ABOUT THIS EXERCISE =>
In the material below, the lines containing the word "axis" are required; copy each of them.

INPUT DATA =>
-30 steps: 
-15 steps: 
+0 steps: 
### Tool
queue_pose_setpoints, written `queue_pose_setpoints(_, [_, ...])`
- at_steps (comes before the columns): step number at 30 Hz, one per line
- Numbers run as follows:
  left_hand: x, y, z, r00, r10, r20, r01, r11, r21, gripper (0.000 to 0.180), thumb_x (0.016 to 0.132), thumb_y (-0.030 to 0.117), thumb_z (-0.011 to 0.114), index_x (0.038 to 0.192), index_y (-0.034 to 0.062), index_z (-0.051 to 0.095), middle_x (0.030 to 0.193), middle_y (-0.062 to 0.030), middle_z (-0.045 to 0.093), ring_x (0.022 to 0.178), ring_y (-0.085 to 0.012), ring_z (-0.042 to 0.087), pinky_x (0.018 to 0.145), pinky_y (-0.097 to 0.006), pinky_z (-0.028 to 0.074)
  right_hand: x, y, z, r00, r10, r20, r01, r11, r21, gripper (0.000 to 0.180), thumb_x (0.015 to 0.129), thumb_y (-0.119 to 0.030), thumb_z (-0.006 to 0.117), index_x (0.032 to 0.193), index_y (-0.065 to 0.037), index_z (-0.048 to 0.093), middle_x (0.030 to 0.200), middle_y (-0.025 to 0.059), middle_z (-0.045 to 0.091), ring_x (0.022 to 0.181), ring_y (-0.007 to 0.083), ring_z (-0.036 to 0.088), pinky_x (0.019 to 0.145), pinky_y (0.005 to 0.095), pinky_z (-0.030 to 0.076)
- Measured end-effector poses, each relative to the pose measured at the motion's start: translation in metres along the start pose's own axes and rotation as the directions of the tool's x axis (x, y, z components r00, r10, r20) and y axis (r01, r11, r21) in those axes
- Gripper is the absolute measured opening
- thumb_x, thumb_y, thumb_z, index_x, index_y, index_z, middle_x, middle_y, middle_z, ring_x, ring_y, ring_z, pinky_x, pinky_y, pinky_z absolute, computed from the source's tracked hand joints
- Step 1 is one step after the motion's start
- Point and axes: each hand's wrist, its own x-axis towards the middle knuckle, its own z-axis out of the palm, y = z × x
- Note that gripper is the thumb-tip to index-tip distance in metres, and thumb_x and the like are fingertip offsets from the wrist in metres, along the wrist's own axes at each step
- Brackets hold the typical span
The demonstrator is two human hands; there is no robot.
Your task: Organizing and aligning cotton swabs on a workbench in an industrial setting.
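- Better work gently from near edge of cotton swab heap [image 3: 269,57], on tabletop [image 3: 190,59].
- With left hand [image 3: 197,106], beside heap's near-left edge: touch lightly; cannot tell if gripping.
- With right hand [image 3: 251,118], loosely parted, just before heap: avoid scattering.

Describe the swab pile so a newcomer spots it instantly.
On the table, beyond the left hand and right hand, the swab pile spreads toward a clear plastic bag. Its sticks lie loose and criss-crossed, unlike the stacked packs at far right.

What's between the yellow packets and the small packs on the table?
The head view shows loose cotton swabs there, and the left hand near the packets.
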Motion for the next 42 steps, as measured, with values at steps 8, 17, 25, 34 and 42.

WRITTEN ANSWER =>
- Measured end-effector poses, each relative to the pose measured at the motion's start: translation in metres along the start pose's own axes and rotation as the directions of the tool's x axis (x, y, z components r00, r10, r20) and y axis (r01, r11, r21) in those axes
- Point and axes: each hand's wrist, its own x-axis towards the middle knuckle, its own z-axis out of the palm, y = z × x

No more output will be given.